WHAT YOU WILL DO —
Check every line of the data below for "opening". Copy each one that has it.

Records from a collection
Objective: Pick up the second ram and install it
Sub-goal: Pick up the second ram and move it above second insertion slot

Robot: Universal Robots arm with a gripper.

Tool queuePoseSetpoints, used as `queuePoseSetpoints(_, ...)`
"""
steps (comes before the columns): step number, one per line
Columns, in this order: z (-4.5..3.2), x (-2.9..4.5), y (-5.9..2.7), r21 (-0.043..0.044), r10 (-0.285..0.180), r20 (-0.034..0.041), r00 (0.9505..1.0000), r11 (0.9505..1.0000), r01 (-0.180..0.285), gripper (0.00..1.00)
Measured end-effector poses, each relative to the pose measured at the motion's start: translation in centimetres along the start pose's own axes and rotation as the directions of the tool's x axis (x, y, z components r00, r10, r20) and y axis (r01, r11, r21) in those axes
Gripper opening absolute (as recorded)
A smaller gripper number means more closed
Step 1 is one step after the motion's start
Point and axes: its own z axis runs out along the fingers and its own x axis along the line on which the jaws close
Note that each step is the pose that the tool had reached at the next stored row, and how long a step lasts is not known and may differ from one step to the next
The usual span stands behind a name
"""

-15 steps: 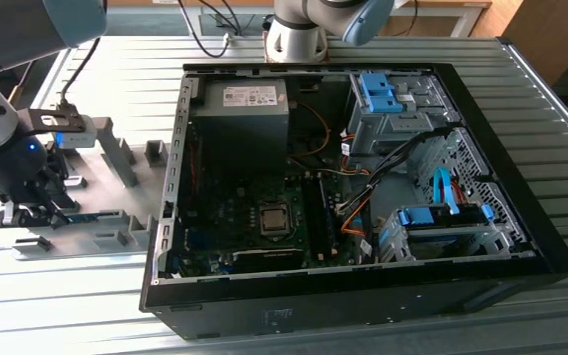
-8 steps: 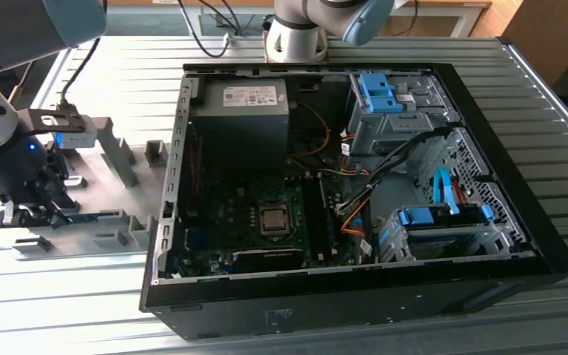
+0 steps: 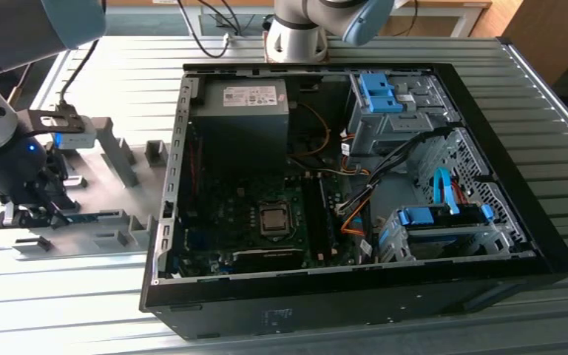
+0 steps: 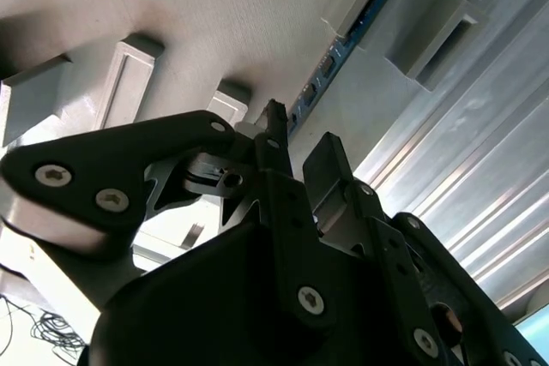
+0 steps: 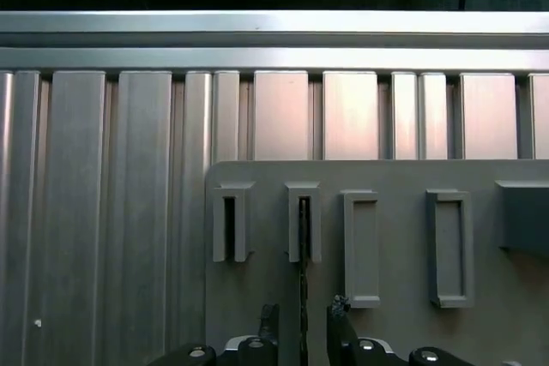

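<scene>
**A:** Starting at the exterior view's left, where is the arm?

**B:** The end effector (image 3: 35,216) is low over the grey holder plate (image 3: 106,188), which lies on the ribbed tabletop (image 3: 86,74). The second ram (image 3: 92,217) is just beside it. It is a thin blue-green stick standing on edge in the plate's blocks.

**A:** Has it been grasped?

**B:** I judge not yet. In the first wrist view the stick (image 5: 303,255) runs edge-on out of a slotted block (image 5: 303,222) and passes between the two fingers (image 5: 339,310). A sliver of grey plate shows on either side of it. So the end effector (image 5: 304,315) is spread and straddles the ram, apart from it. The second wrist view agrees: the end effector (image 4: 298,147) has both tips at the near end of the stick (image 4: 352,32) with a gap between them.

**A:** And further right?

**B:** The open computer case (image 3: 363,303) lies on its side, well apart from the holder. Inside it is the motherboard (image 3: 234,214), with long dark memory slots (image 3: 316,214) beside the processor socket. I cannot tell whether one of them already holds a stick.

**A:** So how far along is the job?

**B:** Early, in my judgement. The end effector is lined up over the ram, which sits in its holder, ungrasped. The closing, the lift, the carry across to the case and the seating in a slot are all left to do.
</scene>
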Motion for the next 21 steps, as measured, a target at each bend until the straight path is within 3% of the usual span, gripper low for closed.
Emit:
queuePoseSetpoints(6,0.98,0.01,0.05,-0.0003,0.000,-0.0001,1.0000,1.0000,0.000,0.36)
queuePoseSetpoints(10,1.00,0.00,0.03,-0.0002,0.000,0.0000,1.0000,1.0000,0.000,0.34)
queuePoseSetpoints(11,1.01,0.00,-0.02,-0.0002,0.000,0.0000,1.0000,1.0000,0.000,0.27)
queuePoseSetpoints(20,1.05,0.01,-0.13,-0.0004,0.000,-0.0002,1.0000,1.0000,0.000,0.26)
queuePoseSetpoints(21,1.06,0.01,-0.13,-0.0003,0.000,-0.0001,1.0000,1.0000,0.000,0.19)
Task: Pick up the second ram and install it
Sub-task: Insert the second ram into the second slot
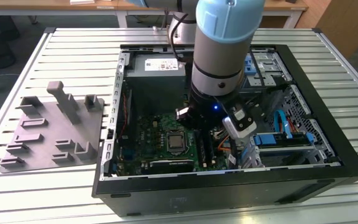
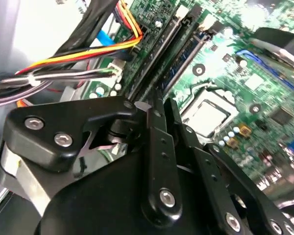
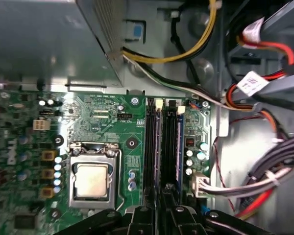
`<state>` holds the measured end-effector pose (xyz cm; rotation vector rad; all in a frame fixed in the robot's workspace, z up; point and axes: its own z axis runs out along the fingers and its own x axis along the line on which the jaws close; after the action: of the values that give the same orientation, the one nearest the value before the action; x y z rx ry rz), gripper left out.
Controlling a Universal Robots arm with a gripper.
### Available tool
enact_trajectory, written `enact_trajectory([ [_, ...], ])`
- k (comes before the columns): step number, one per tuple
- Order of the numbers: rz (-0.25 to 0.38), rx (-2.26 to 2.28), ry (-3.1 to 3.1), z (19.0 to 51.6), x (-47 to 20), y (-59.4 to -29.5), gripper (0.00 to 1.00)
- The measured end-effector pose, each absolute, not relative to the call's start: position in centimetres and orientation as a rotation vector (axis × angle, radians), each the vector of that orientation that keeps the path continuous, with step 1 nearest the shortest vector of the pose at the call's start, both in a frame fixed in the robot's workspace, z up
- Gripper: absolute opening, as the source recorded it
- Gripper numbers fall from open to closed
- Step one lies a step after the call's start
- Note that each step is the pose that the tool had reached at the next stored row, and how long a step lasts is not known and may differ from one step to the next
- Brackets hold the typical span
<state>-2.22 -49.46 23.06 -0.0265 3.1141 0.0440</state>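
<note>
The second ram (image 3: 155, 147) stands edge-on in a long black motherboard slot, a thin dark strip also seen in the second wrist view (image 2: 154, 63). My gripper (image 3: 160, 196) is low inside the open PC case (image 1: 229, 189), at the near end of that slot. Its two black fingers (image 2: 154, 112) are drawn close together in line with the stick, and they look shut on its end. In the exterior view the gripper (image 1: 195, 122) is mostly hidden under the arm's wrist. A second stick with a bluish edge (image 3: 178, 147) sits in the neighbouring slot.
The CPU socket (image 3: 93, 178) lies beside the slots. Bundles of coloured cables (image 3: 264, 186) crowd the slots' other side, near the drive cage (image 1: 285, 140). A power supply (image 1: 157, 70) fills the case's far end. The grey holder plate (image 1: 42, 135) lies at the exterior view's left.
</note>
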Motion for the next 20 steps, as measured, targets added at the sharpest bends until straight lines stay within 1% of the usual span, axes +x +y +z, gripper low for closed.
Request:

TASK SOLUTION —
Gripper opening absolute (as recorded)
- Gripper: absolute opening, as the source recorded it

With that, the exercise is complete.